### What is expected
The expected answer is the set of lines in the data below between the line holding "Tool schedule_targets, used" and the line holding "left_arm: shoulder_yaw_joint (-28", inclusive, written out exactly.

### Study material
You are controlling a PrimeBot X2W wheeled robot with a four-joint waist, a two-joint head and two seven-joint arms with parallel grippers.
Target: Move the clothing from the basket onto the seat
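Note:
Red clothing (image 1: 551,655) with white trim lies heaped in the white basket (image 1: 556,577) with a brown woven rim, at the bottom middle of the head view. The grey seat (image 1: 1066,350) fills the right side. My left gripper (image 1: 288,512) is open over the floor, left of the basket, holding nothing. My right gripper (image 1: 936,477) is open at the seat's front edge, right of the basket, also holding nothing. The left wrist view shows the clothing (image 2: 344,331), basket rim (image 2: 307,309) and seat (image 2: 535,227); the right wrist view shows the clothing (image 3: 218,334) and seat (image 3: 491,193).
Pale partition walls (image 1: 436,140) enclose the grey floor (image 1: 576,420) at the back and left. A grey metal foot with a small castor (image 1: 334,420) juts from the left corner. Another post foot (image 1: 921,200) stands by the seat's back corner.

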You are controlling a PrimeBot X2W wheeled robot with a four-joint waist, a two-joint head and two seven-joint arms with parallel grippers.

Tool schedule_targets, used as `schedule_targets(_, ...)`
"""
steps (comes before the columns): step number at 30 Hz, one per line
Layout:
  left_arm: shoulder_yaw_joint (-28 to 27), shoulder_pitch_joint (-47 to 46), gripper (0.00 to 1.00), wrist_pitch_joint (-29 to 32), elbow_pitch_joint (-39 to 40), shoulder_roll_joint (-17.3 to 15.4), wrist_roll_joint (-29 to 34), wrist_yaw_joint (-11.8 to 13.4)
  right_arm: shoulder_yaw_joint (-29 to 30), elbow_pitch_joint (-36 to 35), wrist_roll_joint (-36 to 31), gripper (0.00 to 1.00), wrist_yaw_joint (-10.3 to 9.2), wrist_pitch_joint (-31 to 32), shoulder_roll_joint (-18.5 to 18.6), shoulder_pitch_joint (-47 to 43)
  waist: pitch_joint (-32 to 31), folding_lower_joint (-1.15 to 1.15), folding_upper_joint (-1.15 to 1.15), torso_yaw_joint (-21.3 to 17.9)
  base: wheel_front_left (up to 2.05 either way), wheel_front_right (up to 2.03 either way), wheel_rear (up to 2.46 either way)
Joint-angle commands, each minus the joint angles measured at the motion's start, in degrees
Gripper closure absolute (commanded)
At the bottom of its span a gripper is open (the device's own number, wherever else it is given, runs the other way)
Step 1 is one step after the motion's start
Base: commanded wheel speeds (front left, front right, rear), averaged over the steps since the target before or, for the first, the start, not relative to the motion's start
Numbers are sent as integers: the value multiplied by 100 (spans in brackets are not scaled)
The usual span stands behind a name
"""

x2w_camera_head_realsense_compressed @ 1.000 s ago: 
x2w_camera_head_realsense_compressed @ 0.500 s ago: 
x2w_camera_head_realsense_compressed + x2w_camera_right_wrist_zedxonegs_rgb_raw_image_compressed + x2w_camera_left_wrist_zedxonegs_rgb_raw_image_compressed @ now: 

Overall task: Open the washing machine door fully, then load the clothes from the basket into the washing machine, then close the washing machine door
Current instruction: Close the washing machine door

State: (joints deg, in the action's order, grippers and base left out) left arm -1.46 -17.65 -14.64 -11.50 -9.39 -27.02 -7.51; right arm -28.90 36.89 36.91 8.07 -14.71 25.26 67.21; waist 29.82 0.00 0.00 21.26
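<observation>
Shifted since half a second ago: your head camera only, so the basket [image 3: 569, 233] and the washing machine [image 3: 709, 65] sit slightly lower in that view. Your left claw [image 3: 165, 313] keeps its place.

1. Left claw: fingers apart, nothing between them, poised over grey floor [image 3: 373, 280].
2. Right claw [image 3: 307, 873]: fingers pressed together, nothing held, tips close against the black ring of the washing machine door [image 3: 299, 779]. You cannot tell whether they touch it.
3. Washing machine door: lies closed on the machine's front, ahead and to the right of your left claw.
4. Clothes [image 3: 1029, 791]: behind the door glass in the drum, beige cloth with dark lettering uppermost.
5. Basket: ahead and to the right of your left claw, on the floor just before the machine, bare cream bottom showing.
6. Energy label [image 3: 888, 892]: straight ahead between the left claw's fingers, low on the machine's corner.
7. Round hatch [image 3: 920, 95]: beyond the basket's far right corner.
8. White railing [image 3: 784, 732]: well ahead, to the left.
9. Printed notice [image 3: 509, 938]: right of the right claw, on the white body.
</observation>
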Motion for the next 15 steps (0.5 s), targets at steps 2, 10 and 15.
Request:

### Result
Tool schedule_targets, used as `schedule_targets(_, ...)`
"""
steps (comes before the columns): step number at 30 Hz, one per line
Layout:
  left_arm: shoulder_yaw_joint (-28 to 27), shoulder_pitch_joint (-47 to 46), gripper (0.00 to 1.00), wrist_pitch_joint (-29 to 32), elbow_pitch_joint (-39 to 40), shoulder_roll_joint (-17.3 to 15.4), wrist_roll_joint (-29 to 34), wrist_yaw_joint (-11.8 to 13.4)

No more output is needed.